- _EXERCISE GOAL_: Which of the lines below hold "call"? Please return each one.

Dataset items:
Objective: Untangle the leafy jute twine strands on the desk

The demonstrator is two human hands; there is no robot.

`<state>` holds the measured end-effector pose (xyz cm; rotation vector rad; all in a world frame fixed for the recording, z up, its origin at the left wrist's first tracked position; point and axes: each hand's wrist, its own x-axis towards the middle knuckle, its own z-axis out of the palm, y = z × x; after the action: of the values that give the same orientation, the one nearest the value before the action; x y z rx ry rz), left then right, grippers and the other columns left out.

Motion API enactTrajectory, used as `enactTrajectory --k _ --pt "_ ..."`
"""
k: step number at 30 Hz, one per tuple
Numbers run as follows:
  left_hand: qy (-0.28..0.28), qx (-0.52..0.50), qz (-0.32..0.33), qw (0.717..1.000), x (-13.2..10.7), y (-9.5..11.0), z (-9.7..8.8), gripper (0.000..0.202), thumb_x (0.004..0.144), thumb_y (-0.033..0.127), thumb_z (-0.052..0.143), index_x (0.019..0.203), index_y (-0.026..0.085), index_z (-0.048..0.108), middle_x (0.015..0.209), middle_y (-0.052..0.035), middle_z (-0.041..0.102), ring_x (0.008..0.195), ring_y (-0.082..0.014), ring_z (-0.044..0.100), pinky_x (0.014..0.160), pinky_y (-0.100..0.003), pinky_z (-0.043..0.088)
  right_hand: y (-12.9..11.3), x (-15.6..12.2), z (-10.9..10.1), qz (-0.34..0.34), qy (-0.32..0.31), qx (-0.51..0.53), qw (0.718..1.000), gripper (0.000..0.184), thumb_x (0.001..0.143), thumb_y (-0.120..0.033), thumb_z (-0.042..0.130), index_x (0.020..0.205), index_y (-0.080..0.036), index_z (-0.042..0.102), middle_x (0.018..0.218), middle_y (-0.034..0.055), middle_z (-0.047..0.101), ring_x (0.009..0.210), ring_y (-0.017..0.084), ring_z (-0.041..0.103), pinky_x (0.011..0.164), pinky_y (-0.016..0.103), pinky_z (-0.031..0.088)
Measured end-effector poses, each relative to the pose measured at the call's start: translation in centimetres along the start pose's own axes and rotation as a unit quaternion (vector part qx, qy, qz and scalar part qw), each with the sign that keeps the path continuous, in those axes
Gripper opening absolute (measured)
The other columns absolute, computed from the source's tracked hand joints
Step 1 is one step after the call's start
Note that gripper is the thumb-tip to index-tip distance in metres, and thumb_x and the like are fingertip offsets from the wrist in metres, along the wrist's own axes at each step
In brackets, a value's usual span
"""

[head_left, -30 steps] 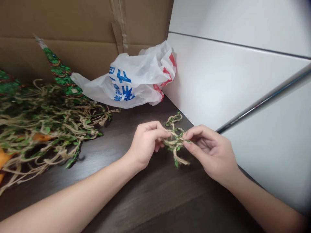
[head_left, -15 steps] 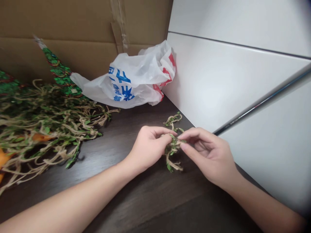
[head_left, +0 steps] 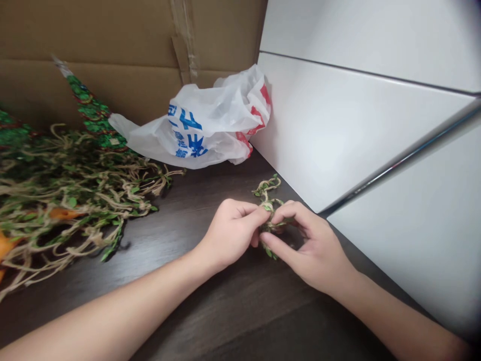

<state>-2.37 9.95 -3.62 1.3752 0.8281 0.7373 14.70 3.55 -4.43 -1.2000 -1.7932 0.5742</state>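
Note:
A short piece of leafy twine (head_left: 267,185), tan cord with small green leaves, lies on the dark wood-grain surface, and both hands work at its nearer part. My left hand (head_left: 235,233) pinches the cord between thumb and forefinger. From the right, my right hand (head_left: 310,243) has its thumb and fingertips curled around the same twine. The fingers of the two hands nearly meet, and they hide much of the cord between them. Some leaves show below the right thumb, while the far end curls loosely beyond the fingers.
A large tangle of leafy twine (head_left: 86,195) spreads at left, with orange pieces (head_left: 65,214) in it. Behind it stands a green tinsel tree (head_left: 93,115). A crumpled white plastic bag (head_left: 150,135) rests against a cardboard wall (head_left: 124,30). White panels (head_left: 319,125) border the right side.
My right hand has shifted slightly left and down, closer to my left hand. The near end of the twine, visible before, is now mostly covered by the fingers.

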Motion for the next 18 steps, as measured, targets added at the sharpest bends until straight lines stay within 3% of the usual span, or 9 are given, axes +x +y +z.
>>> enactTrajectory --k 7,13,18 --pt "-0.003 0.057 0.037 0.998 -0.4 -0.3 0.3 0.044 0.093 0.026 0.058 0.050 0.016 0.053 0.048 0.0046 0.048 0.050 -0.0071 0.040 0.050 -0.023 0.030 -0.1 0.0 0.1 0.044 0.022 -0.024 0.999 0.027 0.086 -0.006 0.067 0.088 -0.025 0.049 0.085 -0.0052 0.057 0.073 0.011 0.056 0.067 0.026 0.047" --pt "0.081 -0.024 0.054 0.995 0.0 -0.9 0.4 0.023 0.092 0.024 0.058 0.070 0.018 0.062 0.063 0.0047 0.057 0.055 -0.0075 0.046 0.052 -0.020 0.037 -0.2 0.2 0.1 0.074 -0.013 0.056 0.996 0.021 0.090 -0.005 0.060 0.093 -0.026 0.055 0.090 -0.0045 0.059 0.076 0.011 0.061 0.068 0.024 0.051" --pt "0.119 -0.066 0.014 0.991 0.7 -0.8 0.3 0.024 0.088 0.026 0.055 0.066 0.018 0.062 0.055 0.0037 0.052 0.047 -0.0095 0.045 0.042 -0.022 0.033 0.0 0.4 0.2 0.104 0.032 0.130 0.986 0.015 0.091 -0.011 0.063 0.090 -0.025 0.058 0.085 -0.0043 0.060 0.071 0.011 0.064 0.067 0.025 0.053"
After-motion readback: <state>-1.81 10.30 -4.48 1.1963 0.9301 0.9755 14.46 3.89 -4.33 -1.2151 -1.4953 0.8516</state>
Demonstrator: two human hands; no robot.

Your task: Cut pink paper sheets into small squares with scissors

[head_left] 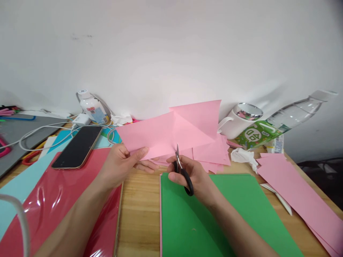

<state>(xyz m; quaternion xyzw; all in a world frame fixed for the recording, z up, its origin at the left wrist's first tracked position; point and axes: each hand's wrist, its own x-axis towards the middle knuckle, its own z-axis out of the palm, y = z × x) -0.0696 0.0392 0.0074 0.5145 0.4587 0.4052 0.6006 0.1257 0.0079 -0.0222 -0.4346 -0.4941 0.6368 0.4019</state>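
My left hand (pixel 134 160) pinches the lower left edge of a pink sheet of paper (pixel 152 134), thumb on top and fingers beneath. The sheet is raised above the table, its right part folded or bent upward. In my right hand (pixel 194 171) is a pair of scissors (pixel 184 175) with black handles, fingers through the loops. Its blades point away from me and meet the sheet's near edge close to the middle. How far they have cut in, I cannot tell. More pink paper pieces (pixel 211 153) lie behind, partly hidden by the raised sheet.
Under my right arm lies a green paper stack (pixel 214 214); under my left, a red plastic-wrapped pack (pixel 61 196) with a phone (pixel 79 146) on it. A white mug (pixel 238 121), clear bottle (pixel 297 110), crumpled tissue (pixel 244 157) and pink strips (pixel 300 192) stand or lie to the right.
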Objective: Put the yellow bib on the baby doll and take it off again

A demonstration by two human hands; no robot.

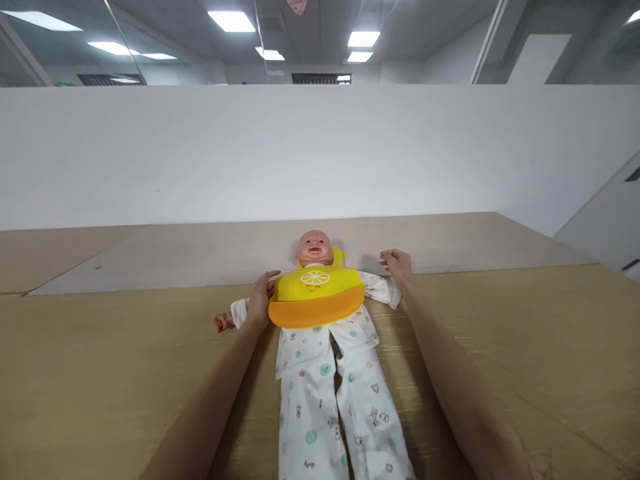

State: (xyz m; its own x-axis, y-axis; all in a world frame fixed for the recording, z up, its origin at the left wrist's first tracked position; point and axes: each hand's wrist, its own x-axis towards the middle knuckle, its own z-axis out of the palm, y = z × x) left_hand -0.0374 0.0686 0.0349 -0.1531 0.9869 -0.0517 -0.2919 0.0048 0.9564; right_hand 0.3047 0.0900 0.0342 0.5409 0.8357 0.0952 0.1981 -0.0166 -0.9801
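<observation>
A baby doll (315, 248) lies on its back, its head toward the wall. It wears white printed clothes (313, 400) with long sleeves and trousers. Over its chest is a yellow bib (295, 283) with a lemon-slice face and an orange catch pocket (317, 310). My left hand (260, 297) is at the bib's left edge, over the doll's sleeve, with fingers and thumb closed on that edge. Off to the bib's right, my right hand (397, 265) hovers above the other sleeve (380, 288), fingers loosely bent and slightly apart, with nothing visible in them.
The doll rests on a brown, board-like surface (500, 347) with a paler strip (225, 250) along the back. Behind it rises a low white wall (310, 153), topped by glass panels. A white panel (605, 207) stands at the far right.
</observation>
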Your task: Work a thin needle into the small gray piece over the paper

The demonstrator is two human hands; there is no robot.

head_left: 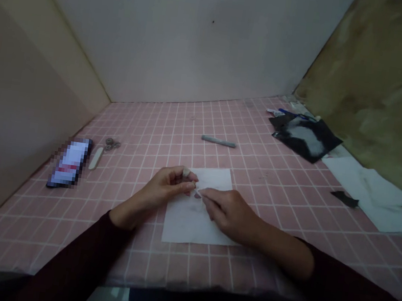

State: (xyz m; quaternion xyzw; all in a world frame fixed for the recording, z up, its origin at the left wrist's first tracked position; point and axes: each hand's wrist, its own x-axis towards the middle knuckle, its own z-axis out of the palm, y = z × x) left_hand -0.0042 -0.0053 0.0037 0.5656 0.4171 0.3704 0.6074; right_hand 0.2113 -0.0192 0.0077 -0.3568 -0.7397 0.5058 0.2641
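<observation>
Head-worn view; forward and down

A pink grid-tiled counter (pixel 64 231) with white grout lines runs back to a pale grey wall (pixel 201 37), marked by a single small dark speck (pixel 213 22). A cream wall (pixel 37 69) closes in the left side, a mottled olive-brown panel (pixel 390 62) the right. Dim, even light fills the tight corner, fading to shadow along the counter's near edge.
</observation>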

- _RESPONSE FOR THIS EXERCISE_:
Measured end-effector poses, each relative to the pose measured at the call's start: translation in centimetres along the start pose's own axes and rotation as a unit quaternion (vector part qx, qy, qz and scalar part qw), each with the sign that keeps the path continuous, in those axes
Step 1 is one step after the call's start

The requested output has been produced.